**To do**
Give back the material word for word, every line included.

============

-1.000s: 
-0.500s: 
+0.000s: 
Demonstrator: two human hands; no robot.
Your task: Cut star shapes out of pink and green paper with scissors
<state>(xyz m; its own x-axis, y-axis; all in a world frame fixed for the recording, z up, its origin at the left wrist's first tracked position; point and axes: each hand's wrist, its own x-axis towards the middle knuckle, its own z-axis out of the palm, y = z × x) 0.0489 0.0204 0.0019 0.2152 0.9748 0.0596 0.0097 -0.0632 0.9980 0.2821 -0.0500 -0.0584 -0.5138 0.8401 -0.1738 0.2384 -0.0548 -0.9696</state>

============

**Solution to the exercise**
-1.000s: 
-0.500s: 
+0.000s: 
Demonstrator: two human hands; no robot.
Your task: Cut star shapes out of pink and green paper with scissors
<state>(xyz m; its own x-axis, y-axis; all in a world frame fixed for the recording, z up, its origin at the left wrist's first tracked position; point and axes: each hand's wrist, its own x-axis towards the middle knuckle, its own z-axis out of the palm, y = z × x) 0.0489 0.0204 0.0019 0.2152 0.9748 0.0596 0.0097 -0.0632 0.9980 0.2821 -0.0500 -0.0584 -0.5138 0.8401 -0.1738 0.2384 -0.0548 -0.9696</state>

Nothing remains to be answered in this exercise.